---------- Material provided
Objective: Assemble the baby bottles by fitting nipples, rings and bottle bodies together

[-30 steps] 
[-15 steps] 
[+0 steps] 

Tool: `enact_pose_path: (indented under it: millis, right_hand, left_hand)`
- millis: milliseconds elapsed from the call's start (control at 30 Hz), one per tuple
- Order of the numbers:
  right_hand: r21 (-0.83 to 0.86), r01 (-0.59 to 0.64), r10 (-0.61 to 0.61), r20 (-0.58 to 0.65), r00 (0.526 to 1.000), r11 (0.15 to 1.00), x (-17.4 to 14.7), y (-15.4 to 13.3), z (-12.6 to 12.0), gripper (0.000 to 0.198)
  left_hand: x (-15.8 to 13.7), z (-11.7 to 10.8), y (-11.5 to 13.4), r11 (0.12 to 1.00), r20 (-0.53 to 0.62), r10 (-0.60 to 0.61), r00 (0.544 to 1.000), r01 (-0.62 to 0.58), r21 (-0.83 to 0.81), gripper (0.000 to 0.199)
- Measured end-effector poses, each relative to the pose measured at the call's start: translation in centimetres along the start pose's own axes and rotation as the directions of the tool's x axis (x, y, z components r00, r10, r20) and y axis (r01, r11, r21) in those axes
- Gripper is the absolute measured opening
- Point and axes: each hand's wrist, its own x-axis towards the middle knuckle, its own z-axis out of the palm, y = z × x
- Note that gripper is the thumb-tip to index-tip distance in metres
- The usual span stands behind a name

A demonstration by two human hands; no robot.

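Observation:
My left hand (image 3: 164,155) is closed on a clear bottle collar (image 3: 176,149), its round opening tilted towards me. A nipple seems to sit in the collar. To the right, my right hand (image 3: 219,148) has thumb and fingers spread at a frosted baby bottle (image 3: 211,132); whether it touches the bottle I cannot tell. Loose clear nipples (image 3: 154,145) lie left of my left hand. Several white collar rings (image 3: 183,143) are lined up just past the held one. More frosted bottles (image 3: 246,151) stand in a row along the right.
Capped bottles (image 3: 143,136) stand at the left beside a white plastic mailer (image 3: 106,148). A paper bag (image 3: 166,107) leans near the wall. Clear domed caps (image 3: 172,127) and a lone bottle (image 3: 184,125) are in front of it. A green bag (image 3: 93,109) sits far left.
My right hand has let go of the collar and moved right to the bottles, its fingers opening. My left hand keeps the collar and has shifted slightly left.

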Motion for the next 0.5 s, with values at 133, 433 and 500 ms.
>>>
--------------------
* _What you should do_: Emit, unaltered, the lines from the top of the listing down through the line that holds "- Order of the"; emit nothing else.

* _Response to the exercise_:
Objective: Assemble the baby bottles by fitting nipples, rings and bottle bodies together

[-30 steps] 
[-15 steps] 
[+0 steps] 

Tool: `enact_pose_path: (indented under it: millis, right_hand, left_hand)`
- millis: milliseconds elapsed from the call's start (control at 30 Hz), one per tuple
- Order of the numbers:

This completes the output for the exercise.